Dia adalah wanita terhebat dalam hidupku. Dia adalah wanita yang paling kusayangi dan cintai di dunia ini. Dia adalah matahariku.

Meskipun mommy sering memanggilku babiku, putri gendutku, dan panggilan tidak enak di dengar lainnya ... Aku tetap menyayanginya dan tidak pernah membencinya karena aku tahu dia sangat menyayangiku, hanya saja cara menunjukkannya berbeda dengan para ibu pada umumnya.

Mommy melakukan semua itu demi membuatku tumbuh menjadi gadis kuat.

Aku baru menyadari arti sikap keras mommy padaku sejak kecil semenjak aku mengalami penolakan dari mateku sendiri. Aku ditolak karena tubuh gendutku! Aku tidak dihargai karena fisikku!

Sungguh, aku sangat menyayangi mommy.

Rasa sayangku tak terhitung untuknya. Aku bahkan rela melakukan apa pun untuk melindunginya.

"Astaga, putriku. Jangan menangis. Nanti make up mu rusak." Panik mommy.

Aku tersentak mendengar ucapan mommy.

Benar juga.

Kalau aku menangis sekarang maka make up ku akan hancur.

Mati-matian aku menahan air mata sambil mengipas-ipas mataku sendiri. "Habisnya mommy sih. Mommy membuatku terhura." Kikikku.

"Ciee, putri mommy nangis ternyata karena mommy. Jangan-jangan kamu gak mau pisah dari mommy ya?" Ledek Mommy dengan tidak tahu sikonnya.

"Apaan sih, mom. Gak gitu juga kali."

Mommy tertawa.

Tawa yang sangat ingin kulindungi sampai kapan pun.

"Sekarang ayo kita keluar, sudah waktunya."

Aku mengangguk mendengar ucapan mommy.

Mommy dan Felia menggandeng tanganku, sedangkan Kak Sinta mengikuti dari belakang.

Para tamu menatapku kagum saat menuruni tangga bersama kedua orang yang kusayangi.

Daddy terlihat menatapku dengan tatapan penuh haru, begitu pun dengan Kak Ares dan Samuel.

Lalu, tatapanku tertuju pada Agra yang terlihat sangat tampan dan berwibawa di hadapan pendeta. Dia menatapku penuh cinta dengan senyuman manisnya.

Senyumannya semakin tampak lebar kala dia menyambut tanganku.

Tangan kami saling mengenggam satu sama lain. Tangan hangatnya mampu membuatku tenang seketika. Dengan mengenggam tangannya, aku seolah merasakan kecemasan dan kegundahan ku hilang begitu saja.

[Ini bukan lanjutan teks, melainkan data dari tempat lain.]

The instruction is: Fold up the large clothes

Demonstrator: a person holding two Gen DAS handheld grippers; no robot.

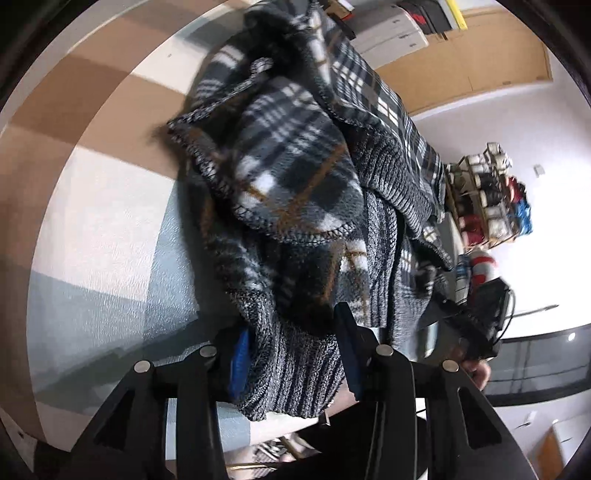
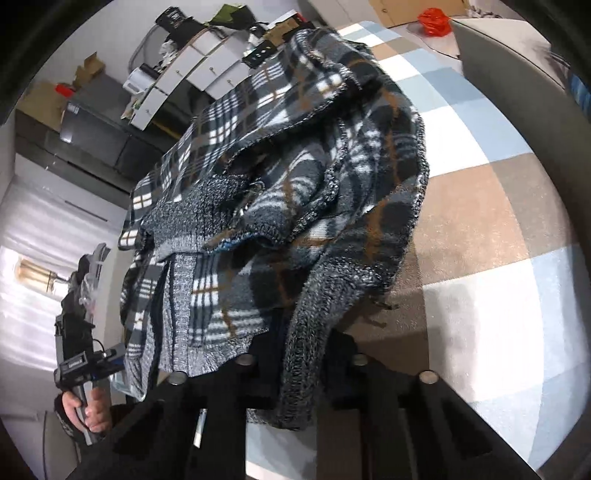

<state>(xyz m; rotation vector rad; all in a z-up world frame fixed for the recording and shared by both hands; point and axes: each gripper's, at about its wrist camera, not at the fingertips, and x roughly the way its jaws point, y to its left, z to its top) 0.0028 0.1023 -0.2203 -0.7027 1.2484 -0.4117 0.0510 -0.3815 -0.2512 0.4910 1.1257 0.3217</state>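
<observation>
Both grippers, left (image 1: 295,354) and right (image 2: 295,369), are clamped on a plaid knit garment's (image 1: 295,177) hem, lifting it off the checkered surface (image 1: 103,229) to spread it.

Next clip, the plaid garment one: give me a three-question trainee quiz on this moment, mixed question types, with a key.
1. True or false: the garment lies flat on the checked floor.
2. The left gripper holds: A) grey knit hem, B) a hanger, C) nothing.
3. What colour is the bag at the far edge of the floor in the right wrist view?

Key: 1 false, it hangs bunched from both grippers, the right gripper included; 2 A; 3 red.
</observation>
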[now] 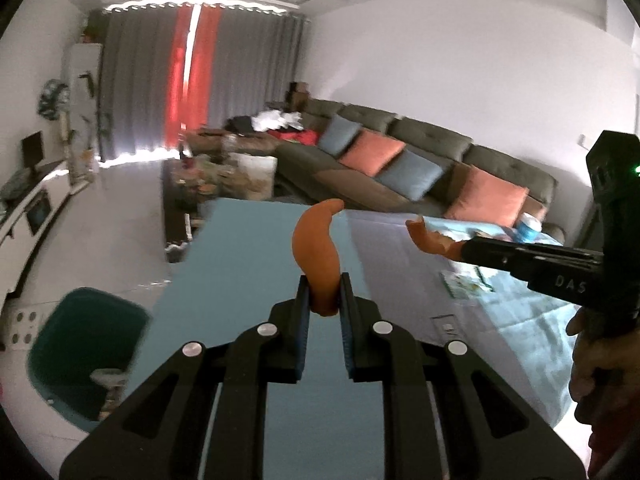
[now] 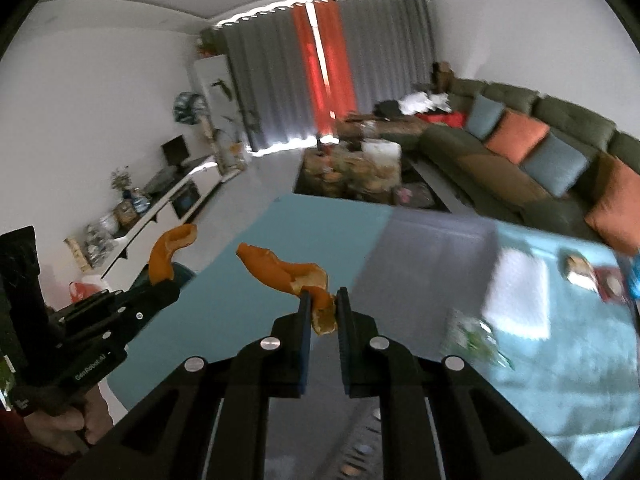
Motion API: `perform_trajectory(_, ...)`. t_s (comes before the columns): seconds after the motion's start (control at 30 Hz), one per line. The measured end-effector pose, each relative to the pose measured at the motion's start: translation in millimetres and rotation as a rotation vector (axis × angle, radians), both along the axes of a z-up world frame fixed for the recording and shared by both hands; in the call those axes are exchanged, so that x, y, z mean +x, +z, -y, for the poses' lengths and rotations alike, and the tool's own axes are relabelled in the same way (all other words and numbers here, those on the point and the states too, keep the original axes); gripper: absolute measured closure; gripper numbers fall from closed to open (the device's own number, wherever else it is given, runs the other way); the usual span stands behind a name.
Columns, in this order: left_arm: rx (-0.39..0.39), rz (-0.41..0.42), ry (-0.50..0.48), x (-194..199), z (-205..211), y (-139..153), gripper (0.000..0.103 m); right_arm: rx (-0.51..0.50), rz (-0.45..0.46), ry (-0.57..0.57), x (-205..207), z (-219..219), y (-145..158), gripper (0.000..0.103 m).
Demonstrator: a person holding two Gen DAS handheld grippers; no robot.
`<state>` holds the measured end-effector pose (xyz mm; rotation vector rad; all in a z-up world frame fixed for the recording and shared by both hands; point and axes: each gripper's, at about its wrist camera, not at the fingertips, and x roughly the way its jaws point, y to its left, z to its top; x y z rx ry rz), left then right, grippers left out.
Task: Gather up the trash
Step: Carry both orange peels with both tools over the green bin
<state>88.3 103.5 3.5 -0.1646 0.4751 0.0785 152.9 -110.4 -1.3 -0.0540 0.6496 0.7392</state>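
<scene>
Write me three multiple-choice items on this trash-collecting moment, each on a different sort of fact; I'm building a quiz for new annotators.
1. Where is the green bin?
A. on the sofa
B. on the floor beside the blue table
C. on the white cabinet

2. How many pieces of orange peel are held in all?
A. one
B. two
C. three

3. What state is the left tool in?
A. wide open and empty
B. shut on a peel
C. lying on the table

Key:
1 B: the left wrist view shows the green bin on the floor, off the edge of the blue table.
2 B: the left tool holds one curved peel, and the right tool holds another peel.
3 B: its pads clamp the peel's lower end, lifted above the table.
</scene>
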Motion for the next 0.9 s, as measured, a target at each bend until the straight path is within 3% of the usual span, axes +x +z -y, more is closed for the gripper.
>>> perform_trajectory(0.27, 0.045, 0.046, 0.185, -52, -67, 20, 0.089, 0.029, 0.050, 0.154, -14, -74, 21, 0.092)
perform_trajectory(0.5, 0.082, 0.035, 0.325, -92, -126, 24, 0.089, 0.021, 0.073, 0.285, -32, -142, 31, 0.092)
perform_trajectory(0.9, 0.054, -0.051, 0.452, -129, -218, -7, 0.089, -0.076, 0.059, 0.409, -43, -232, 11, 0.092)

Inikah yang dirasakan para pengantin baru?

Sangat mendebarkan!

Sang pendeta berdehem dan memulai.

Kami mengucapkan janji di depan pendeta dan moongoddes secara bergantian lalu menutupnya dengan ciuman dan lemparan karangan bunga. Sama seperti pernikahan di dalam drama Korea.

"Sekarang kau resmi menjadi milikku seutuhnya, mate. Kau tidak akan bisa lepas dariku selamanya. Kau milikku." Bisik Agra penuh tekanan.

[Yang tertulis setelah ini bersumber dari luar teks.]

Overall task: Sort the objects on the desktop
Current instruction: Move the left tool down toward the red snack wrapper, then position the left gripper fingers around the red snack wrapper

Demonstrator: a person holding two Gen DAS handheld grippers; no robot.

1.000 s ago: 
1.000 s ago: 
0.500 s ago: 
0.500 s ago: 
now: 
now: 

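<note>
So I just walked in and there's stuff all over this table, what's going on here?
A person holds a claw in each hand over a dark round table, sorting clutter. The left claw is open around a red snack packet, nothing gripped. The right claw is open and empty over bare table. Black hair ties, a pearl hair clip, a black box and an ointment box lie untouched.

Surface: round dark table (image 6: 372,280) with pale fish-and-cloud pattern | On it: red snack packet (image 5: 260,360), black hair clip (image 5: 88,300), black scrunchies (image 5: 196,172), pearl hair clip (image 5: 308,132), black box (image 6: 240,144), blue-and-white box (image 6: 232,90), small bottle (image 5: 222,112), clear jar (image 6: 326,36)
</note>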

Nada bicaranya membuatku keheranan, dia sangat berbeda dengan Agra ku yang dulunya.

Padahal baru seminggu kami tidak bertemu, tapi dia sudah seperti Agra yang lain.

Apa jangan-jangan dia sudah bisa menguasai diri dan berhasil menyesuaikan diri sepenuhnya dengan dunia ini?

Apakah itu berarti Agra kekanakan ku telah hilang?!